__What you will do__
Note each line of the entries that includes "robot". Then copy those lines.

Top of Source material

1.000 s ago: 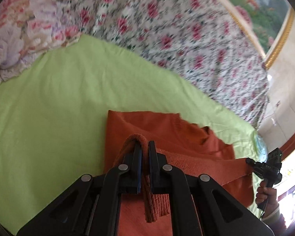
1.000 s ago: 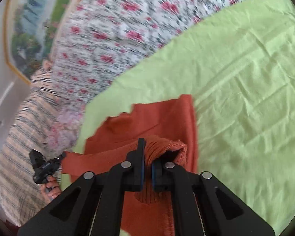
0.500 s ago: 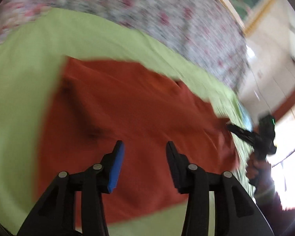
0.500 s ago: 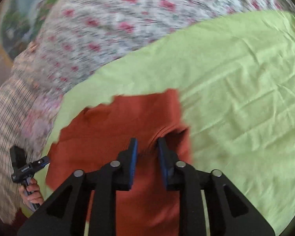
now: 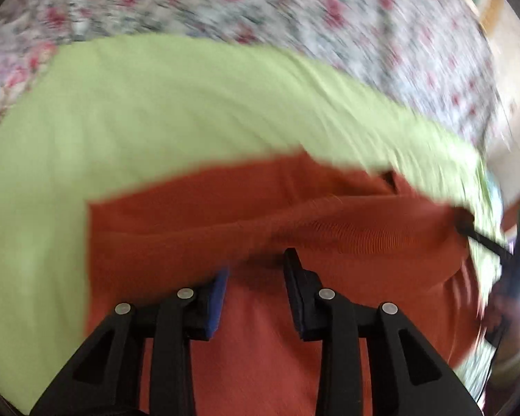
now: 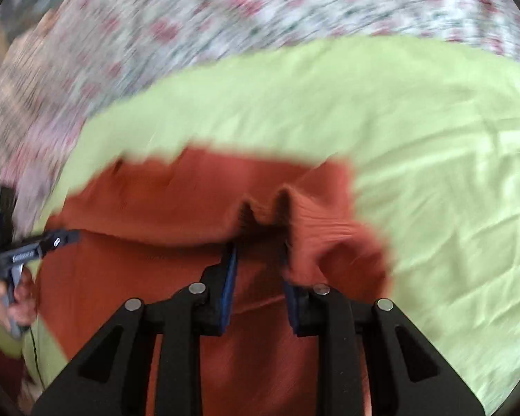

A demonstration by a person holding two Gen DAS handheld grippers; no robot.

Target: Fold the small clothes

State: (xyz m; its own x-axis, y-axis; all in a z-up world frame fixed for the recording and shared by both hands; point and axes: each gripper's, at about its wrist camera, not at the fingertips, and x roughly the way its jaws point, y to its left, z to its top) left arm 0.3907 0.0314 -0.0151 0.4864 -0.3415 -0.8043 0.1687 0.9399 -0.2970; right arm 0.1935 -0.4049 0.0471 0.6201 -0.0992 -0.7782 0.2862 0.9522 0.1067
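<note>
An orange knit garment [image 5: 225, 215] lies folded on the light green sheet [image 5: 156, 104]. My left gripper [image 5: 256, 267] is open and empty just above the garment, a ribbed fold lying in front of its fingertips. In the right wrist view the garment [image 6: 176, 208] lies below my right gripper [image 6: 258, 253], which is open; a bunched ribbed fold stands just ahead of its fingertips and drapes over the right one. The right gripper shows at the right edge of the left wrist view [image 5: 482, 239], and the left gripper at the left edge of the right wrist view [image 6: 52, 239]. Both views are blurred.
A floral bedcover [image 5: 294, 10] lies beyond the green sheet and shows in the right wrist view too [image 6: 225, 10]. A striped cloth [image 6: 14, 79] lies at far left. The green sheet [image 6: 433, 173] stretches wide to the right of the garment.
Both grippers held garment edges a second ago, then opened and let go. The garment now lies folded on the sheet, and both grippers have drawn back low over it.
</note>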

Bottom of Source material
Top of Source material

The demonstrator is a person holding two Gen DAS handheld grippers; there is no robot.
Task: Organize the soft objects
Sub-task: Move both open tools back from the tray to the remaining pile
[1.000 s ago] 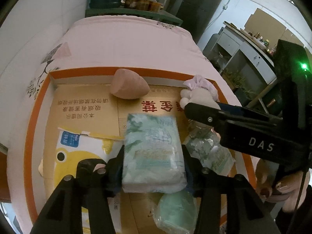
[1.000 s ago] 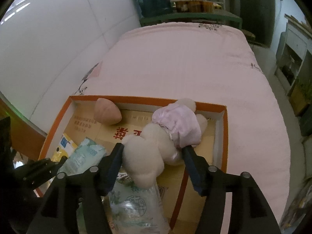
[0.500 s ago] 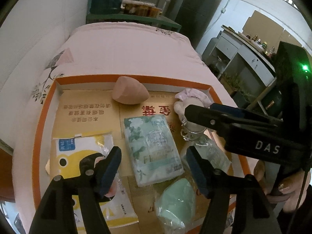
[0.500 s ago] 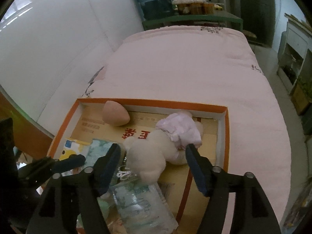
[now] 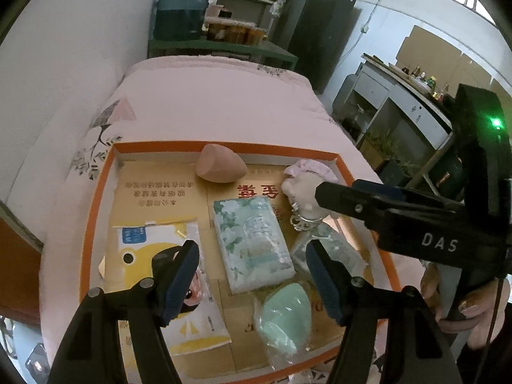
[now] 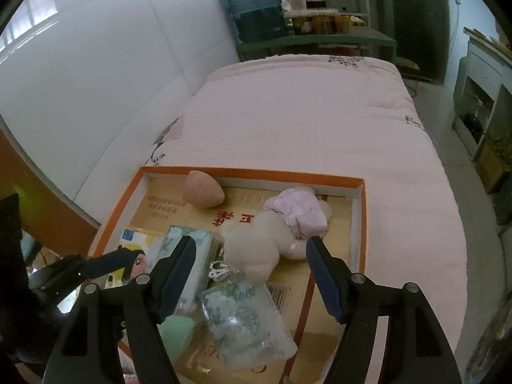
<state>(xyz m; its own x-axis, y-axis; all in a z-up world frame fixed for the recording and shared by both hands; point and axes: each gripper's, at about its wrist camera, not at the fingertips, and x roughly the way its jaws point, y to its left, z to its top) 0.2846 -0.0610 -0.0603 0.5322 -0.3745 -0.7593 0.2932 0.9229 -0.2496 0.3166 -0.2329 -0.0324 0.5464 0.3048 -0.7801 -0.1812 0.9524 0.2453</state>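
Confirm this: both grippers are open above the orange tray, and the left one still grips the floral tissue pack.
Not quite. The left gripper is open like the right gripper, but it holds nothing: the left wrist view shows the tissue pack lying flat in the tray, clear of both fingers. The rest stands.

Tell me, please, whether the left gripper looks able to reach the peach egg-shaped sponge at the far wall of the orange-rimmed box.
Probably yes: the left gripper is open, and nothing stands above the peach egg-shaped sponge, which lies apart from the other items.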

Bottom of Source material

__Reply__
A demonstration by a person holding two Gen DAS handheld grippers; no robot.
The demonstrator is a person holding two Gen DAS handheld grippers; there is no robot.

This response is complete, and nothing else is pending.